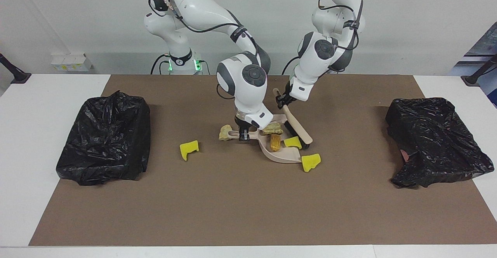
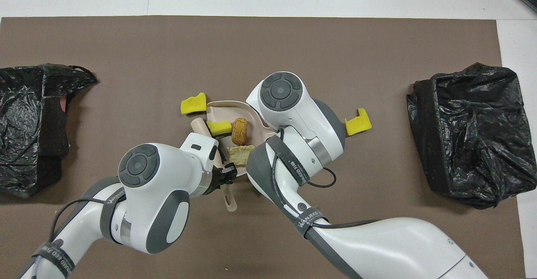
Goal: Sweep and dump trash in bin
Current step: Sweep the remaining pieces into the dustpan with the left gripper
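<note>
The table [image 1: 248,211] carries a brown mat with a black-bagged bin at each end: one bin [image 1: 104,137] toward the right arm's end, the other bin [image 1: 435,141] toward the left arm's end. In the middle lies the beige dustpan [image 1: 285,156]. The right claw [image 1: 244,134] is down on its handle, clamped on it. The left claw [image 1: 282,102] grips the brush [image 1: 297,125] by its handle, and the bristles sit at the pan's edge. Now the trash: in the pan, an orange-brown lump [image 1: 276,142], a beige lump [image 1: 273,128] and a yellow sponge chunk [image 1: 293,142]. Another beige lump [image 1: 225,132] sits beside the pan's handle. A yellow chunk [image 1: 311,161] lies just beside the pan's lip, and one yellow chunk [image 1: 189,149] lies well apart, toward the right arm's end.
</note>
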Motion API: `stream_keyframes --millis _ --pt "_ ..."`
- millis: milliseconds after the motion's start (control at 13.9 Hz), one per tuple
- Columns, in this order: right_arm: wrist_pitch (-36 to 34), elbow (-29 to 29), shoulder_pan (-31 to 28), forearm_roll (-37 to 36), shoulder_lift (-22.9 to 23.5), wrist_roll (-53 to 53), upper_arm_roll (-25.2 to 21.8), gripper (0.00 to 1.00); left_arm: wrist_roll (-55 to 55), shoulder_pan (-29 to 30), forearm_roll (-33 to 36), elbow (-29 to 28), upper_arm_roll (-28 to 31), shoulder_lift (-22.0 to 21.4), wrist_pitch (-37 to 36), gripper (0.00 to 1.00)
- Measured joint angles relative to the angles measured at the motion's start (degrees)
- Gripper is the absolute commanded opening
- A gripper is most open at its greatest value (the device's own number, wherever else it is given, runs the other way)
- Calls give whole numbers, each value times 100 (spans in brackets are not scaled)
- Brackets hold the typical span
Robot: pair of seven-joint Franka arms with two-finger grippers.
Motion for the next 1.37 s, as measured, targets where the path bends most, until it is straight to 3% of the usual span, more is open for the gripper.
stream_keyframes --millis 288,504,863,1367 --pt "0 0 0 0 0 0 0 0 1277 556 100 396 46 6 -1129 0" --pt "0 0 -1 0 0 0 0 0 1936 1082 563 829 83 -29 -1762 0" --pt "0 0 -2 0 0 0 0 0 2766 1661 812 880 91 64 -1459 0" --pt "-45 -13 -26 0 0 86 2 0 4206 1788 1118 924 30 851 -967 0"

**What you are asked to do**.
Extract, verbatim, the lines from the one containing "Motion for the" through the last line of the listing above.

**Answer space**.
Motion for the next 1.37 s, as measured, targets where the path bends most, until it is straight to 3% of the usual span, more is open for the gripper.
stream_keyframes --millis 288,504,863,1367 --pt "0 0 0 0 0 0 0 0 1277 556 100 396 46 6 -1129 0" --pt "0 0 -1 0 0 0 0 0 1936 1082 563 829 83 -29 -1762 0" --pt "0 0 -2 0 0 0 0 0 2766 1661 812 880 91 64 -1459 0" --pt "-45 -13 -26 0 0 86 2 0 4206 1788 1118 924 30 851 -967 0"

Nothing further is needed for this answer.